» YOUR INSTRUCTIONS
Every line holding the word "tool" should be copied from the material.

» GIVEN INFORMATION
━━━━━━━━━━

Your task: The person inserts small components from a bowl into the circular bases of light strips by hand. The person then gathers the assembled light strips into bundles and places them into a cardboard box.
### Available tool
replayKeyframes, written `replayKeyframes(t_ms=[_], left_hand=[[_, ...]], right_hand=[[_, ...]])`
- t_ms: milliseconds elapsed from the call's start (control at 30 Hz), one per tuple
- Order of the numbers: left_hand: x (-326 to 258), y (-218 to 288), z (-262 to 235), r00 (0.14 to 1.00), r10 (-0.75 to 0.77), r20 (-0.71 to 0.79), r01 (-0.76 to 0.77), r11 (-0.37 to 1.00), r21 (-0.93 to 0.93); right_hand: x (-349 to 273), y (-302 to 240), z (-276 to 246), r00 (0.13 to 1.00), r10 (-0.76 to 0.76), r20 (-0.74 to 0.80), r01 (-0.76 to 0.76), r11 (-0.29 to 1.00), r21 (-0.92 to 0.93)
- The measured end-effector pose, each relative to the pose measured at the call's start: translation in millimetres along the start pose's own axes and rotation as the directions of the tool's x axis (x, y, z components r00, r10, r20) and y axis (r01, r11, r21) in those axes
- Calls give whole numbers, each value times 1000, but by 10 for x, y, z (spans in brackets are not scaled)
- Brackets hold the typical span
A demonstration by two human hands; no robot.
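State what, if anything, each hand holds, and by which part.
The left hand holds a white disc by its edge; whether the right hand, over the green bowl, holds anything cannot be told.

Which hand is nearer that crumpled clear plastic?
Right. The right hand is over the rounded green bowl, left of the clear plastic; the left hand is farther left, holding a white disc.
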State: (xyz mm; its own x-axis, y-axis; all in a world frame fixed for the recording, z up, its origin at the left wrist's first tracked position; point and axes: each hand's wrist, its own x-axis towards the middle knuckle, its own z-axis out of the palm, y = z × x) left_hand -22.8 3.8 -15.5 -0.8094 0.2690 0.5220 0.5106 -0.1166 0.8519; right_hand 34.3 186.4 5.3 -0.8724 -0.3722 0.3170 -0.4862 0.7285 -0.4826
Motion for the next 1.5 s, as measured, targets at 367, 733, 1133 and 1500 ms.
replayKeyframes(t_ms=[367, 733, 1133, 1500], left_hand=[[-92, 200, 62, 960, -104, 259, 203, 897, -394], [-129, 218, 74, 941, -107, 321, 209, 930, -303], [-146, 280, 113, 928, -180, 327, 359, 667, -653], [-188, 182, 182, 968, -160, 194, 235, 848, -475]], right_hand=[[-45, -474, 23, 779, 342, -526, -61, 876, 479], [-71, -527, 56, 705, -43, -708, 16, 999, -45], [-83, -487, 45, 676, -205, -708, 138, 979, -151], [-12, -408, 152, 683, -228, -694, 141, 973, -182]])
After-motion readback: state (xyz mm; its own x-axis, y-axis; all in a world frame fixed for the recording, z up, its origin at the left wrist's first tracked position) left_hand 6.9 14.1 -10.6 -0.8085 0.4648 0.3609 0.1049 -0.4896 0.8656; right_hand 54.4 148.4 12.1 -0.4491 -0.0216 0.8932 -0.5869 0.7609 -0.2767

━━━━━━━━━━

» EXERCISE ANSWER
### Available tool
- The measured end-effector pose, each relative to the pose measured at the call's start: translation in millimetres along the start pose's own axes and rotation as the directions of the tool's x axis (x, y, z components r00, r10, r20) and y axis (r01, r11, r21) in those axes

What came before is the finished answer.